4. Zijn de kosten van klimaatgerelateerde economische mogelijkheden te hoog?
Fossiele brandstoffen hebben ons leven gemakkelijker gemaakt, maar ze hebben ons ook tegen relatief lage kosten voorzien van producten en energie. De overgang naar hernieuwbare-energiebronnen en de grootschalige elektrificatie van industriële processen zouden moeten leiden tot een sterke stijging van de productiekosten. “Groene waterstof is momenteel vijf tot zes keer duurder dan waterstof uit aardgas”, geeft Jean Jouet toe. “We zullen erin slagen die prijs te verlagen door de productie efficiënter te maken en de volumes te verhogen. Maar het blijft duurder. Zoals ik al zei: het eerste wat we moeten doen, is minder verbruiken.”

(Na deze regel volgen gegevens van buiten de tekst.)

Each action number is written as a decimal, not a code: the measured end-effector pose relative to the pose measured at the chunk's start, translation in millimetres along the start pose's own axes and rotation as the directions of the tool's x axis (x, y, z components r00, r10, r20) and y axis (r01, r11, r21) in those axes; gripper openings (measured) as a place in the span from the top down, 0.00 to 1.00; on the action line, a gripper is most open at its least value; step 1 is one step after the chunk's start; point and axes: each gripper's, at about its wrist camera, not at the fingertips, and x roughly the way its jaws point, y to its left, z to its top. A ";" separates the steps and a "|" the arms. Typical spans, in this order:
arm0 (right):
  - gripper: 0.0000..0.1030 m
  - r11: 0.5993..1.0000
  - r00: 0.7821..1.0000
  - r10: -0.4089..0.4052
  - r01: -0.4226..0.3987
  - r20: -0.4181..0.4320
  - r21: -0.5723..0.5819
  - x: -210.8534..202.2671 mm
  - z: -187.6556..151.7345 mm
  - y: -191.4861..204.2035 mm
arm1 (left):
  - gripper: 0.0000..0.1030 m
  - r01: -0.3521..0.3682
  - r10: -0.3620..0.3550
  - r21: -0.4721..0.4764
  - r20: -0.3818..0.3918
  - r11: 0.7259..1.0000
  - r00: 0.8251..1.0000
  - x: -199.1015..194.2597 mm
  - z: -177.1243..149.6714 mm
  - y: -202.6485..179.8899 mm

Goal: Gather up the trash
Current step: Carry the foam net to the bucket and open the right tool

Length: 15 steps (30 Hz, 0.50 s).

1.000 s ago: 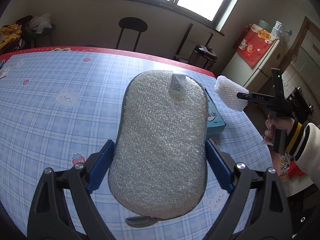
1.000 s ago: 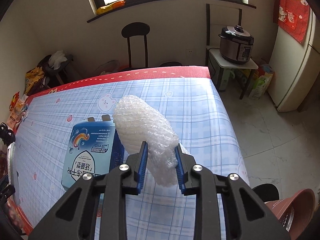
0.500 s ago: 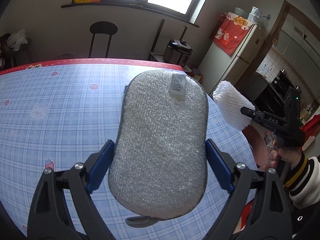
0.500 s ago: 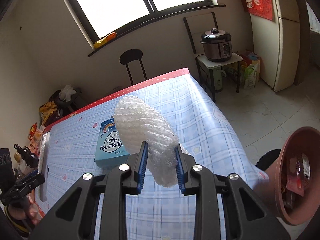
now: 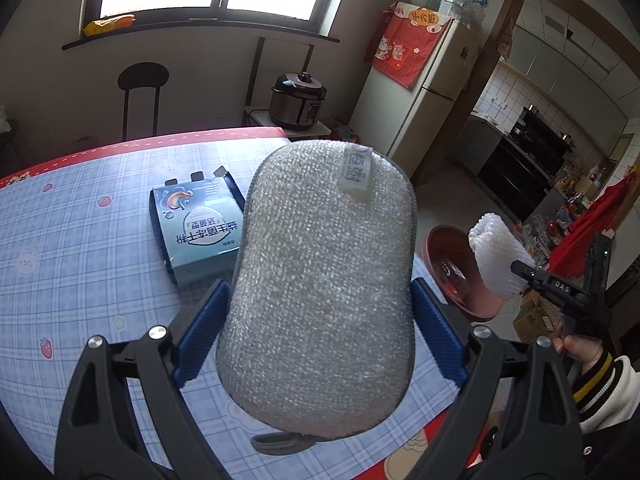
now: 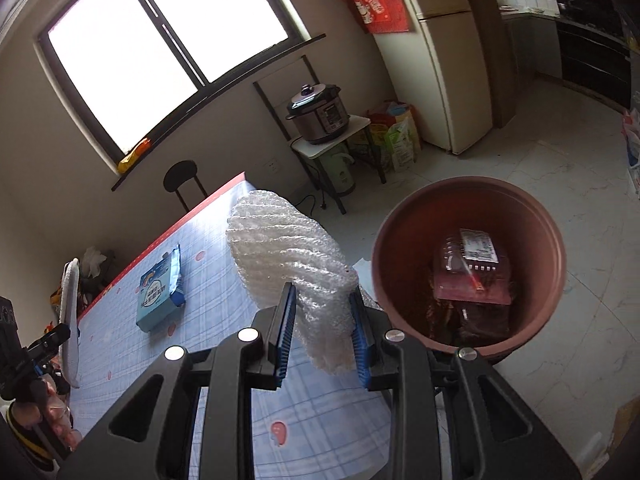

“Ik heb lang in de glasindustrie gewerkt”, beaamt Marc Van Den Neste. “De huidige productiekosten van een vierkante meter glas zijn het resultaat van jaren van procesoptimalisatie, jaren waarin de CO2-uitstoot niet werd meegerekend. Vandaag zijn de parameters anders, worden de processen herzien en zullen ze mettertijd worden verbeterd.” Dat geldt ook voor de energierenovatie van gebouwen, met projecten die kunnen worden geïndustrialiseerd met behulp van geprefabriceerde muren en daken in de werkplaats, met behulp van een techniek die is ontwikkeld door het jonge bedrijf Build Up (Aarschot) en die al grote bouwgroepen heeft overtuigd.